Эта культурологема обнаружила себя и в истории русского аптечного дела (300-летие которого, между прочим, отмечалось в 1881 году, а про 400-летие самые здоровые люди планеты, конечно, забыли). Изначально аптеки почитались магазинами странных, заморских, экзотических товаров: «В первые годы на аптеку смотрели как на складочное место, в котором можно найти все редкостное и иностранное, все, чего нет в обыкновенной торговле…» (Я. А. Чистович) — аптека выступала как «склад-клад». В аптеку обращались за тем, что нигде больше нельзя было достать, например за скипидаром для окраски днища корабля или сулемой для фейерверков. В польско-украинских аптеках традиционно продавались сладости (Н. Ф. Бенюх). Особость аптеки и аптечного локуса высвечивается и в таких деталях, как разрешение помещать на вывеске государственный герб, обычные магазины этим правом не обладали.
Эту же тенденцию поддерживает такое оригинальное явление, как декорирование аптеки под аптеку. Залы для посетителей специально украшали мрамором и золотой лепниной (что в голову владельцам мясных или бакалейных лавок даже не приходило), обставляли, добиваясь более выразительного изображения аптечного топоса: зеркальные шкафы, вычурные штангласы для медикаментов, большие сосуды с цветными жидкостями (так называемые «аптечные шары») и т. д. В стихотворении Ю. Одарченко «Стоят в аптеке два шара…» поэт, что примечательно уже само по себе, устраивает антиаптечный бунт, разрушая символы парижской аптеки — стеклянные шары.

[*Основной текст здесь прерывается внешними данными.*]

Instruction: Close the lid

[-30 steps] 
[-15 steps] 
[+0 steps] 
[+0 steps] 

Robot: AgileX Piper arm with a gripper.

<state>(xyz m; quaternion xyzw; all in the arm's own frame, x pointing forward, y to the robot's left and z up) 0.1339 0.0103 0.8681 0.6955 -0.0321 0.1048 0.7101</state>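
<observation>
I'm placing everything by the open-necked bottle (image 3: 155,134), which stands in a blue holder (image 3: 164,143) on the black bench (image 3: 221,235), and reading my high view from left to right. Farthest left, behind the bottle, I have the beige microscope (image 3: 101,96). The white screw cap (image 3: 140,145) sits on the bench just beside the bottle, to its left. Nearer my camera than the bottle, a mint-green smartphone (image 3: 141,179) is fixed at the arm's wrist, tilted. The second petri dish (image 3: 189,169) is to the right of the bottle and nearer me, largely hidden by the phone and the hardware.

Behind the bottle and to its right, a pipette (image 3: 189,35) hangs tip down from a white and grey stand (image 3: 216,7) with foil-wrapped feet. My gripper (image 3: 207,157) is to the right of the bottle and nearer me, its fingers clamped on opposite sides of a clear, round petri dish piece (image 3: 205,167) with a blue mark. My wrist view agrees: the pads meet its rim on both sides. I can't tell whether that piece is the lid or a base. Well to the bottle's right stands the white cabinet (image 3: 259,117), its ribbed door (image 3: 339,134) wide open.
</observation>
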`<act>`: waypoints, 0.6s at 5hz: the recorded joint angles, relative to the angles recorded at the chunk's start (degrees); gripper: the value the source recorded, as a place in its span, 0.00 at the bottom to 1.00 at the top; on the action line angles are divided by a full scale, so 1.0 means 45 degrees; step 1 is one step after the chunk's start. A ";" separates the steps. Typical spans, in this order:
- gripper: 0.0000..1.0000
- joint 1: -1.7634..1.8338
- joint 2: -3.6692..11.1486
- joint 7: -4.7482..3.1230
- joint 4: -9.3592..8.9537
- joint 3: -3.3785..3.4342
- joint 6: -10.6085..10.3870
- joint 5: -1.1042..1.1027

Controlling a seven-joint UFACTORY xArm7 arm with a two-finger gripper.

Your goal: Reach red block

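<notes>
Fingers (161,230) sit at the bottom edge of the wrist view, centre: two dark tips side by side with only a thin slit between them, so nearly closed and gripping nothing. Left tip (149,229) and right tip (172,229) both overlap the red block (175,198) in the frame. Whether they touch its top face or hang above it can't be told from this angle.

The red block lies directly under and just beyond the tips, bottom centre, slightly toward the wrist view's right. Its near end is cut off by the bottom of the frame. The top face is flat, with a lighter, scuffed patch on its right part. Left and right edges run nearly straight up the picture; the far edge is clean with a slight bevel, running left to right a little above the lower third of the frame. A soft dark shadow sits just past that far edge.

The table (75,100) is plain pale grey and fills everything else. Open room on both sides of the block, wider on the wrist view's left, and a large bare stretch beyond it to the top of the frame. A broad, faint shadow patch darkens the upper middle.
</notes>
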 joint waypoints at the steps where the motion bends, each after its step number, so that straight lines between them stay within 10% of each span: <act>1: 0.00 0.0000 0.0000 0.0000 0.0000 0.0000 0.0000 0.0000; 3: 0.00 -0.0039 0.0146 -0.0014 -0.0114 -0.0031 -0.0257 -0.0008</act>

«Нутряное» пространство человека, будучи «выставленным» на всеобщее обозрение, т. е. вывернутым в пространство культуры, — это, конечно, необычное зрелище, перформанс, привлекающий и отталкивающий (ср. недавнюю нашумевшую патологоанатомическую выставку в Германии). Особенно примечательно в настоящем контексте появление темы мумификации (например, в рассказе Кисиной «Литовская ручка» или в «Странствующем „Странно“» С. Кржижановского). Это и есть «анатомический театр», язык предельно точен в таком именовании, в презентации анатомии как театра.
Выворачивание «нутряного» наружу, инверсия внутреннего и внешнего подверстываются к аптечной топике в четвертой главе «Египетской марки» О. Э. Мандельштама — в пассаже про аптеку и аптечный телефон из скарлатинового дерева, от которого обесцвечивается голос:
Однако он звонил из аптеки… С таким же успехом он бы позвонить к Прозерпине или к Персефоне, куда телефон еще не проведен.
Аптечные телефоны делаются из самого лучшего скарлатинового дерева. Скарлатиновое дерево растет в клистирной роще и пахнет чернилом.
Не говорите по телефону из петербургских аптек: трубка шелушится и голос обесцвечивается. Помните, что к Прозерпине и Персефоне телефон еще не проведен.
Разговор по телефону из аптеки оказывается трансляцией своих, так сказать, отчуждаемых внутренностей вовне, разновидностью театрально-кишечного эксгибиционизма. Потому понятен страх Парнока перед требухой, уравниваемый со страхом перед толпой, вызывающей у него тошноту: «„Они воняют кишечными пузырями“, — подумал Парнок, и почему-то ему вспомнилось страшное слово „требуха“».